[whatwg] Enabling LCD Text and antialiasing in canvas

Rik Cabanier cabanier at gmail.com
Fri Feb 15 08:04:08 PST 2013


On Sat, Feb 16, 2013 at 2:35 AM, Stephen White <senorblanco at chromium.org>wrote:

> On Thu, Feb 14, 2013 at 10:21 PM, Robert O'Callahan <robert at ocallahan.org>wrote:
>
>> On Thu, Feb 14, 2013 at 11:59 PM, Stephen White <senorblanco at chromium.org
>> > wrote:
>>
>>> I think this is difficult to do in the general case, such as
>>> putImageData() or drawImage() or patterns, since you would need to examine
>>> all the pixels of the source image to determine if they contain non-1
>>> alpha.  This would be cost-prohibitive.
>>
>>
>>> If it's just for the purposes of optimization, you could be conservative
>>> and simply clear the flag when there's the potential for (but not certainty
>>> of) non-1 alpha.  But if you're also using that flag to allow subpixel AA,
>>> the behaviour becomes quite unpredictable for the web developer and hard to
>>> spec crisply.
>>>
>>
>> What if we just said
>> a) non-over operators clear the subpixel AA flag
>> b) putImageData clears the subpixel AA flag
>> Both of these are infrequently used AFAIK. Authors could work around most
>> cases of b) by doing putImageData to another canvas and compositing it into
>> the destination with 'over'.
>>
>
> Even with these constraints, I don't think we can guarantee that it's safe
> to use LCD AA text.
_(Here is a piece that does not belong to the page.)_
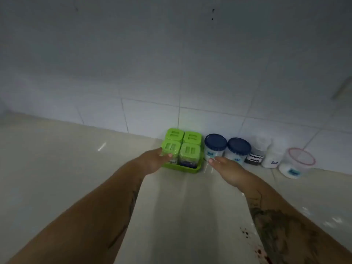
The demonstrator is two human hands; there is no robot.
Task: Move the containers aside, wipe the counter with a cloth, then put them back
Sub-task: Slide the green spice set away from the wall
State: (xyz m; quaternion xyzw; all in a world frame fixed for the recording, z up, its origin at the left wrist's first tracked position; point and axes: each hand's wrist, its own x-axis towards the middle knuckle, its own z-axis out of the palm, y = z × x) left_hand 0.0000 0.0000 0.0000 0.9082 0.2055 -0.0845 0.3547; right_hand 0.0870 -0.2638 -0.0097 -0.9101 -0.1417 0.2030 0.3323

Once you've drawn with LCD AA text, even if it's safe
> at the time of drawing, there's no guarantee that it will be safe later.
>  For instance, if you then drawImage() that canvas rotated into another
> canvas, or even just full-page-zoom it, you'll see colour fringing. Or
> apply CSS 2D or 3D transforms. There are also existing apps which use
> canvas for 2D text glyphs, and then transform and place them rotated in
> WebGL. Those will show colour fringing. Even within canvas, there may be a
> way to break it if the LCD AA text is drawn first and a dest-alpha
> compositing mode is used overtop (I haven't verified this though).
>
> So I'm starting to think that LCD AA text really has to be opt-in, to
> avoid breaking existing content. By opting it, you're agreeing that these
> artifacts are acceptable for your app. For example, you know that even if
> you're going to do a canvas-to-canvas draw, you're always going to draw at
> 1:1 scale and no rotation.
>

When you talk about LCD AA, do you talk about this?
http://en.wikipedia.org/wiki/Subpixel_rendering
If so, I don't think it would ever be safe to draw in such a way with
canvas as you can't expect an author to align canvas pixels with LCD pixels.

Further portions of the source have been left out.